Task details =
Reproduce exactly, and only, the lines below from the one containing "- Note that" through the one containing "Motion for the".
• • • • • • •
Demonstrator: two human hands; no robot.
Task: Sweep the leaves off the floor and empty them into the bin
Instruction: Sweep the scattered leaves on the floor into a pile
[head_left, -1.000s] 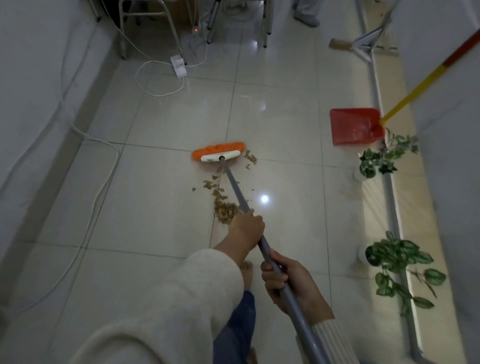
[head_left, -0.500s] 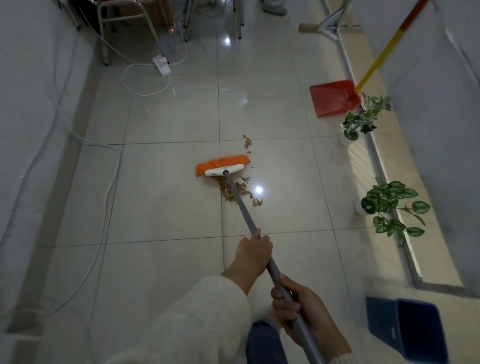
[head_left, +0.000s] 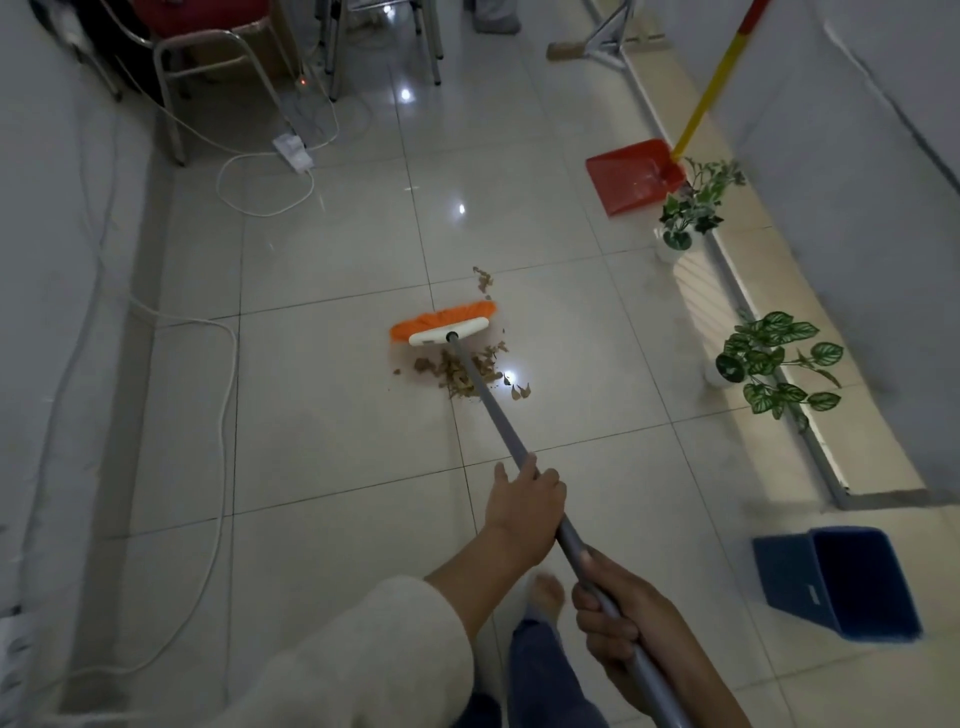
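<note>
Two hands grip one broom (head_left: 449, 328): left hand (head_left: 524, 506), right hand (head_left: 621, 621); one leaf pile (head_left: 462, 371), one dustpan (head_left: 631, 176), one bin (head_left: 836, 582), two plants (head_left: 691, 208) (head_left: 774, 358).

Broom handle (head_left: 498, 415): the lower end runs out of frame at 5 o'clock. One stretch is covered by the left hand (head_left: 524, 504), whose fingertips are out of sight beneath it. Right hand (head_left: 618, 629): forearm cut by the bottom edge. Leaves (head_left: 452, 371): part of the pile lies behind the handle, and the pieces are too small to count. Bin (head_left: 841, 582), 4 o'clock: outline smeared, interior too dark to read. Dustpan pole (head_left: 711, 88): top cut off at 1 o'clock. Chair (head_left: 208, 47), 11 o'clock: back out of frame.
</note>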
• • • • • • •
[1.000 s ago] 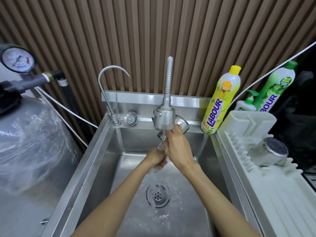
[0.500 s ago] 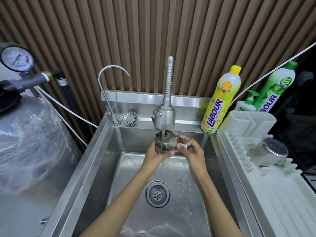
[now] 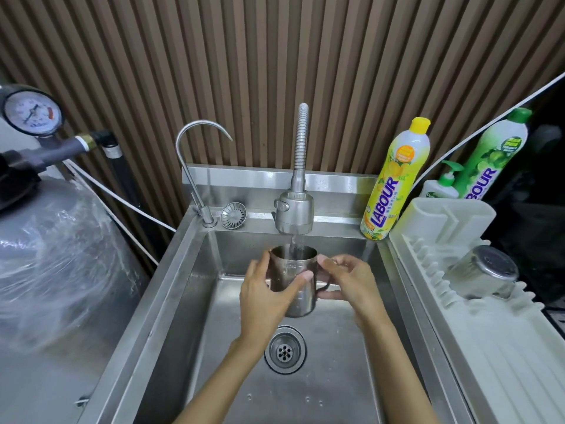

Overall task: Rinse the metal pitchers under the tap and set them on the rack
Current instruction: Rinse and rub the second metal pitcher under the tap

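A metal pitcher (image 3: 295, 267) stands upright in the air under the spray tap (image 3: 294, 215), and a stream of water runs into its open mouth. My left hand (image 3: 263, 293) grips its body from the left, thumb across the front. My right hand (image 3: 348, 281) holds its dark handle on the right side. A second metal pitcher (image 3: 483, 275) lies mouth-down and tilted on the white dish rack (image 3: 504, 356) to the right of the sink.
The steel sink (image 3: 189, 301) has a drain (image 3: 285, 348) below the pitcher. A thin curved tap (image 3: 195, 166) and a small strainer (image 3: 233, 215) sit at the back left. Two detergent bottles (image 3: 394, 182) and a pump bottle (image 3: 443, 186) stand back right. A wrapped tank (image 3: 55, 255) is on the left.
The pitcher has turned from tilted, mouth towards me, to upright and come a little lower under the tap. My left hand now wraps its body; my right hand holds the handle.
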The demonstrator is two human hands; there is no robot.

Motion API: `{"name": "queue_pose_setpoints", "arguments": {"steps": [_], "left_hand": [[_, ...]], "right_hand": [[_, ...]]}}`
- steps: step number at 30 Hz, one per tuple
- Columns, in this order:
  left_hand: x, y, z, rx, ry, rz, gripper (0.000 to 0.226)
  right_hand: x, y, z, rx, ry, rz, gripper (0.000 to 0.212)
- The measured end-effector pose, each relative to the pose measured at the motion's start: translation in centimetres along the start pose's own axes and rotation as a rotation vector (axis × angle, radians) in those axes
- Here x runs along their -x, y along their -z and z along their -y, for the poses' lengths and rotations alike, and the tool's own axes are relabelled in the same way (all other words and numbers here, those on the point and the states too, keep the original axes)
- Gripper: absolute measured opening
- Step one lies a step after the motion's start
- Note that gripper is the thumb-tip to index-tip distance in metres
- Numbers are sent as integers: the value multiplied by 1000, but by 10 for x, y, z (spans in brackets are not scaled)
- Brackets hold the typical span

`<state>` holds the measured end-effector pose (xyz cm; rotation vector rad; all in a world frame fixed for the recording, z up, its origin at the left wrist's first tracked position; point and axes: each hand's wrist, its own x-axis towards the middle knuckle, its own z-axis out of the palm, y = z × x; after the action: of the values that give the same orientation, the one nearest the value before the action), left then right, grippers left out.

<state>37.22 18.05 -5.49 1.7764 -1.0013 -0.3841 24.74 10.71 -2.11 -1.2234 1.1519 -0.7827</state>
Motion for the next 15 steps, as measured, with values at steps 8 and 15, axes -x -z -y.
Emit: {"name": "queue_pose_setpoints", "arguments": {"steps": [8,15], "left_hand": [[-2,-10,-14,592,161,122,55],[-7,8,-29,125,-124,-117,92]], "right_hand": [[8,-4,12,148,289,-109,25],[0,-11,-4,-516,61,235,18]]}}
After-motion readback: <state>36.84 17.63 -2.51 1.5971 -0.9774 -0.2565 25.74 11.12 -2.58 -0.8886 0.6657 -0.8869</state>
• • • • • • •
Result for this task =
- Note that gripper is the thumb-tip to index-tip distance in metres
- Numbers are sent as integers: the value multiplied by 1000, but by 10 for x, y, z (spans in brackets are not scaled)
- Brackets hold the typical span

`<state>` holds the measured end-effector pose (xyz cm; rotation vector rad; all in a world frame fixed for the recording, z up, its origin at the left wrist's first tracked position; point and axes: each hand's wrist, its own x-axis towards the middle knuckle, its own z-axis out of the palm, y = z × x; after the action: of the values that give the same orientation, the one nearest the value before the action), left then right, grippers left out.

<state>37.22 18.05 -5.49 1.7764 -1.0013 -0.3841 24.74 10.71 -2.11 -1.2234 1.1519 -0.7827</state>
Motion for the next 15 steps, as measured, with values at steps 8 and 15, axes -x -z -y.

Nothing else belongs to the answer.